It’s hard to speak, but I grit my teeth and try to sound normal. ‘Sorry, Mama. Yes, Mama. I know the dress.’
‘I want you to put that on. Wear those flat black ballet shoes you have. Comb your hair and then you can come back downstairs and lay the table. Okay?’
‘Yes, Mama.’
I do what I’m told, but my stomach is still hurting. It’s hard to stand at first. I try to use Martha’s trick of biting my tongue and also my wall trick of closing my eyes and thinking of something else. It’s really hard and there’s a time where I have to bend over and touch my toes to make the pain go away. I do manage it, though. I have a glass of water from the bathroom and everything feels better.
It’s not long after I finish laying the table that the doorbell sounds and Mama tells Martha, Father and me to be ready.
Even though I’ve put my dress on, the writer is wearing jeans – which Mama has told me in the past is disrespectful. She is carrying a big bag and has a notepad and pen with her. She says her name is Samantha and is really smiley. She knows my name and calls me pretty, which is nice of her. I try to smile back but it hurts because of my stomach.

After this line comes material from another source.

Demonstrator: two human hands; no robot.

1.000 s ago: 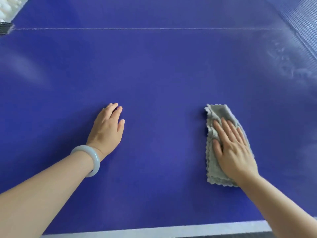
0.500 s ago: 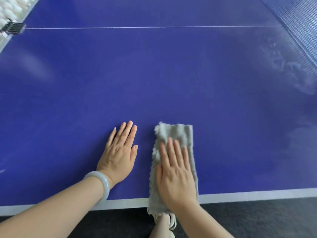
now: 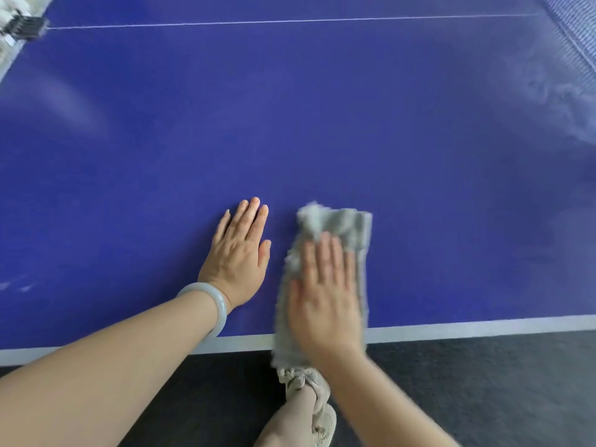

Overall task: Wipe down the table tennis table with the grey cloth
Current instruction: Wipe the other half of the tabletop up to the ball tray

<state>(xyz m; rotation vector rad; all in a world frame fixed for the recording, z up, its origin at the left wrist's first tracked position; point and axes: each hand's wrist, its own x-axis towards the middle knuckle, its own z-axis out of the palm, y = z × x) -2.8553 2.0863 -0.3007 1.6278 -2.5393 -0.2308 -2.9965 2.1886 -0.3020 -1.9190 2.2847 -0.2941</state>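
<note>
Table tennis table (image 3: 322,124) fills nearly the whole view, a deep blue top with a white border stripe (image 3: 483,329) along its near edge. Everything below is placed from that stripe. Far beyond it, at the upper right, part of the net (image 3: 577,24) shows. On the person's side of the stripe lies dark floor (image 3: 483,398).

Just beyond the stripe the blue looks even and clean, so I judge this near strip to be wiped or being wiped now. Well beyond it, toward the net, pale cloudy smears (image 3: 554,91) spread over the surface. A softer haze (image 3: 64,98) sits far off to the left. I cannot tell whether these are residue or glare, but if they are dirt, much of the table is left to do.

The right hand (image 3: 325,298) lies flat just beyond the stripe, fingers straight, pressing down on the grey cloth (image 3: 338,222) without clutching it. It is blurred, which suggests a stroke under way. The folded cloth lies across the stripe, with its far end on the blue and its near end hanging off the edge.

The left hand (image 3: 238,256) rests flat and released on the blue just beyond the stripe, beside the cloth but apart from it, holding nothing. A pale bangle (image 3: 213,301) circles its wrist. Below the stripe, a beige shoe (image 3: 309,401) shows on the floor.
</note>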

Samantha and Mama talk about photographs and they agree that pictures should be taken before we have tea. Samantha says she has a friend outside and it’s a man with a really big camera. He has keys attached to his belt and they jangle every time he walks.
It’s really hard not to make any noises because my stomach is hurting so much, but I think I manage it. The photographer takes lots of photos of us all together. He starts with us at the table, ready to eat, then he takes us into the reading room and makes us all sit around as if we’re reading a different book each. Mama gives me an Enid Blyton story and tells Samantha how it used to be hers when she was my age.
We take more photos in the garden and more again in the living room. Each time, the photographer says things like, ‘Can you move your arm out a little bit, Charlotte?’ I do what he says, but Mama has a look in her eyes that tells me she isn’t happy.
The photographer eventually says he has enough pictures and then Mama goes into the kitchen to serve our food. Samantha gets to sit at the head of the table, which is usually Father’s spot. This is the first time Martha has eaten with us in a long time. She visits on Saturdays or Sundays sometimes, but Mama says it’s only ever because she wants something. Martha once told me it’s because she wants to make sure I’m all right, but I don’t know who to believe.
Mama has made a full roast dinner, which is my absolute favourite. She tells Samantha it is the type of thing she has put in her new cookbook, which is called British Classics. Mama talks about her book a lot. She’s written another one with Father – but I can’t remember what that one’s called. I won’t tell her that, though.
Martha is acting really strangely. I’ve never heard her say ‘please’ so many times before, let alone ‘thank you’. Samantha asks her what life is like now and Martha says things are good and that she’s trying to figure out what she wants to be. Mama smiles and says she supports her daughter, but the funny thing is that I’ve heard them arguing about this before. Mama will say Martha is a freeloader – whatever that means – and Martha replies that she can do what she wants.
Father doesn’t say a lot. He’s wearing a suit and talks about the book he’s written with Mama. Samantha then turns to me and asks if I’m aware of how famous my parents are. I repeat the lines Mama told me to say, that ‘they will always be Mum and Dad to me’. I have to remember to say ‘Mum and Dad’ instead of ‘Mama and Father’ and nearly forget.
Samantha says it’s really sweet and asks what I want to be when I grow up. Mama had given me a list of questions she thought Samantha might ask and then made me remember each of the answers I was allowed to give. We’ve spent the past week going over them again and again. She wouldn’t let me go to bed last night because I kept getting words wrong.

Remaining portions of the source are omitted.